When James spoke, the $700 billion financial rescue plan was in danger of not passing and he was frustrated with the way Congress was handling the situation. "This is one of those rare times when a free enterpriser like me believes [the government] needs to intervene."
And intervene it did. Not just the Treasury Department, the Federal Reserve and Congress in the United States, but also the British government and the European Union. The march toward liquidity finally started but with a lot of critics crying socialism.
Despite the wild swings and the Dow's nosedive, day after day, the beginnings of a turnaround finally came as mid-October approached. At press time, the U.S. government, which also bailed out mortgage giants Freddie Mac and Fannie Mae, as well as the world's largest insurer, AIG, was getting ready to buy stakes in the country's nine biggest banks: Bank of America, Bank of New York Mellon, Citigroup, Goldman Sachs, JPMorgan Chase, Morgan Stanley, Merrill Lynch (even though it's being acquired), Wells Fargo and State Street Corp. But as the government sets out to right the financial system, the travails of the wirehouses have been set in stone. And, those problems are translating into an opportunity for their smaller competitors.

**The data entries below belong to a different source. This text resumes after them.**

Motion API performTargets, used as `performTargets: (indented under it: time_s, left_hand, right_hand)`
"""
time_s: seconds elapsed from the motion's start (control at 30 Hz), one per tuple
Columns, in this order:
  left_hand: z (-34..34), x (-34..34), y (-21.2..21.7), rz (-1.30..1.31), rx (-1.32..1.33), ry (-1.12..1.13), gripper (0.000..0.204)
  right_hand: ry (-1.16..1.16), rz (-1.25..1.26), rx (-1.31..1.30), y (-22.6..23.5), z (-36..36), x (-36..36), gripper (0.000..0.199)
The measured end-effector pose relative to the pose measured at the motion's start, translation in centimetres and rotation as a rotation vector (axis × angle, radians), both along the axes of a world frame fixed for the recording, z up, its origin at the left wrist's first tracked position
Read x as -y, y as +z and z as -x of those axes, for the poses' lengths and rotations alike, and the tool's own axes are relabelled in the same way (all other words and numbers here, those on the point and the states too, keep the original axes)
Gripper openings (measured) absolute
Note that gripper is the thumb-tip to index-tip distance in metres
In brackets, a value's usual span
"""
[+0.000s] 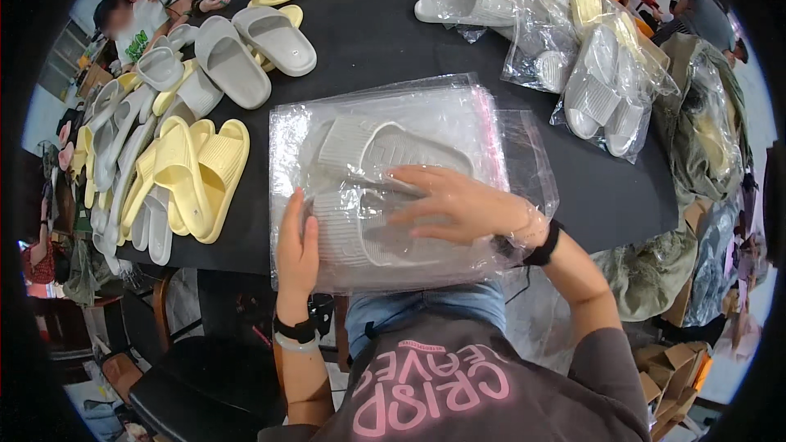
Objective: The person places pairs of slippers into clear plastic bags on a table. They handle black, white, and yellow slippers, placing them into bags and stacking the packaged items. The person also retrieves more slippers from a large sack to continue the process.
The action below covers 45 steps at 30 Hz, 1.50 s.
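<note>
In front of me on the black table lies a clear plastic bag (393, 98) with a pink strip along its right side. Two grey slippers (348, 143) rest side by side within its outline, ribbed straps toward the left. My right hand (463, 205) is over the slippers, its fingers spread and holding nothing. Clear film crosses that wrist; I cannot tell whether the hand is inside the bag or on top. Along the bag's left edge stands my left hand (296, 250), fingers extended and thumb apart, beside the nearer slipper's strap.
Loose yellow slippers (201, 180) and grey slippers (233, 61) are heaped on the table's left. Bagged slippers (606, 90) lie at the far right. More clear film (532, 151) sticks out right of the bag. A black chair (213, 385) stands at my left; other people are beyond the table.
</note>
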State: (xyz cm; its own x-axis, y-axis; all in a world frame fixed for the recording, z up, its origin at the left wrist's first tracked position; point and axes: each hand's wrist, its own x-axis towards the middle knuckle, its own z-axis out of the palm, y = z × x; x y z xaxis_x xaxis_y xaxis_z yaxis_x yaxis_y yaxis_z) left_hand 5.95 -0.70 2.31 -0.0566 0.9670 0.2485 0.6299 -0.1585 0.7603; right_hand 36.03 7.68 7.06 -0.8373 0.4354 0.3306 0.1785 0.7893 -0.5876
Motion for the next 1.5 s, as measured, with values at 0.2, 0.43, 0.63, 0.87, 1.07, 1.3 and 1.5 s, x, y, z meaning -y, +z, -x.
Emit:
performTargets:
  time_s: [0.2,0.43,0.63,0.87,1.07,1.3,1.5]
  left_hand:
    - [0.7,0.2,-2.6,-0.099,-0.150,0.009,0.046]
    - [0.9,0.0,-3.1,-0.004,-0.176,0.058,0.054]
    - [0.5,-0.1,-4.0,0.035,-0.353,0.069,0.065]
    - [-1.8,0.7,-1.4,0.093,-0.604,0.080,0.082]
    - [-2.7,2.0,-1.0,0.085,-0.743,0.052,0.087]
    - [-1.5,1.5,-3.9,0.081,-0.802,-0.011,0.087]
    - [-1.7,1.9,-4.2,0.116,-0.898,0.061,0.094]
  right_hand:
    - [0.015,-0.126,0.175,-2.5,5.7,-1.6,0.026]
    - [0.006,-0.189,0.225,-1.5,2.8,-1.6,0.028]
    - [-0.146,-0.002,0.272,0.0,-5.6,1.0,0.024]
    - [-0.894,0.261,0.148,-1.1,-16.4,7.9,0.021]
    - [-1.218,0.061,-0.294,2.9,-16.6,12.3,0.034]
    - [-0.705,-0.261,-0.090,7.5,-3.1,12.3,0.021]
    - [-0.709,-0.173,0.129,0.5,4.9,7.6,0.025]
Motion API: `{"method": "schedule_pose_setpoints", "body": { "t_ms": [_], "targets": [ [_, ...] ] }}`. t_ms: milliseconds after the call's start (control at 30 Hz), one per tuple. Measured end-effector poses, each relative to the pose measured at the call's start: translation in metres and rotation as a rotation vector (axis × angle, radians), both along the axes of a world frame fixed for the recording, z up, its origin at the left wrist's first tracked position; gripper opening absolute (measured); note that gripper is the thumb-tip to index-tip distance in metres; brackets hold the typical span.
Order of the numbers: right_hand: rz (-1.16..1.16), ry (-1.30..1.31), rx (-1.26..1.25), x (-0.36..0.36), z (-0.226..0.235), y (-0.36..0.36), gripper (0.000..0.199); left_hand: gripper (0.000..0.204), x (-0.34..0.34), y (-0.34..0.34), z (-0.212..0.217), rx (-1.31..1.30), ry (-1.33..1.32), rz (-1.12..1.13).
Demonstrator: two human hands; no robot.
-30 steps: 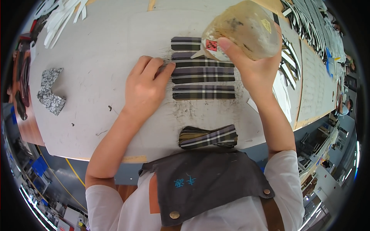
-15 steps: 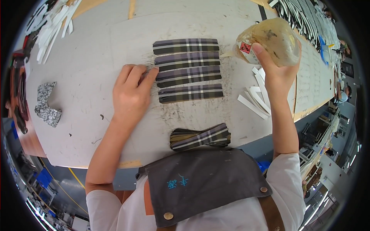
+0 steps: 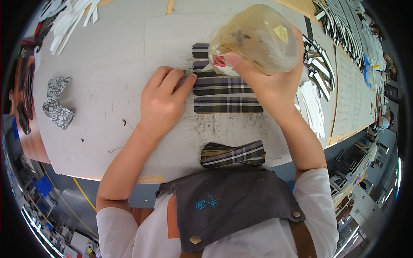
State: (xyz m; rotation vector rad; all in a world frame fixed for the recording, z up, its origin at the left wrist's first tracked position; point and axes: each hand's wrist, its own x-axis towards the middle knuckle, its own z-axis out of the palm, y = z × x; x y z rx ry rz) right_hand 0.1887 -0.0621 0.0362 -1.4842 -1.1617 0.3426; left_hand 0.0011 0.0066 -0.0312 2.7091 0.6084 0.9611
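Observation:
My right hand (image 3: 275,81) is wrapped round a cloudy, yellowish squeeze bottle (image 3: 258,38) with a red label. The bottle is tipped, its pale nozzle (image 3: 208,68) down at the second plaid strip (image 3: 200,65) from the top. Several dark plaid fabric strips lie in a stacked row; the bottle hides the right part of the upper ones. My left hand (image 3: 165,94) rests with bent, parted fingers at the strips' left ends, one fingertip touching an edge. Nearer to me lies a bundle of plaid strips (image 3: 233,154).
A grey floral fabric piece (image 3: 58,103) lies on the left of the pale table (image 3: 129,47). White strips (image 3: 310,107) and dark-and-white strips (image 3: 318,64) lie to the right. More white strips (image 3: 73,21) are at the far left, with strip piles (image 3: 344,34) far right.
My right hand has brought the bottle leftward over the strips and its nozzle down to them. My left hand stays at their left ends. The view has shifted, showing more strips at the right.

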Motion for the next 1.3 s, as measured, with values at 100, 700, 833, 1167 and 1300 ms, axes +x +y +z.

"Overall we believe that wealth management is going to come out a lot stronger than lots of other parts of the financial services area," says Sean Cunniff, research director of the brokerage and wealth management service of Needham, Mass.-based TowerGroup. "There's still a lot of wealth here and abroad."
But Cunniff and TowerGroup also believe that there is going to be continued upheaval in the industry. "We don't think we've seen the end of the mergers and acquisitions of the brokerage firms." At the same time, the best advisors have nothing to fear. "If you are a good advisor or advisory team, you're going to have a lot of opportunities to change employers."
That's what Dennis Zank, president of Raymond James & Associates is hoping. He recently told a banquet room full of his women advisors at the beginning of October as the markets were plunging: "This thing is going to turn around and it's going to be unbelievable when it does." Still, he warned, "it's going to take time to get through this process."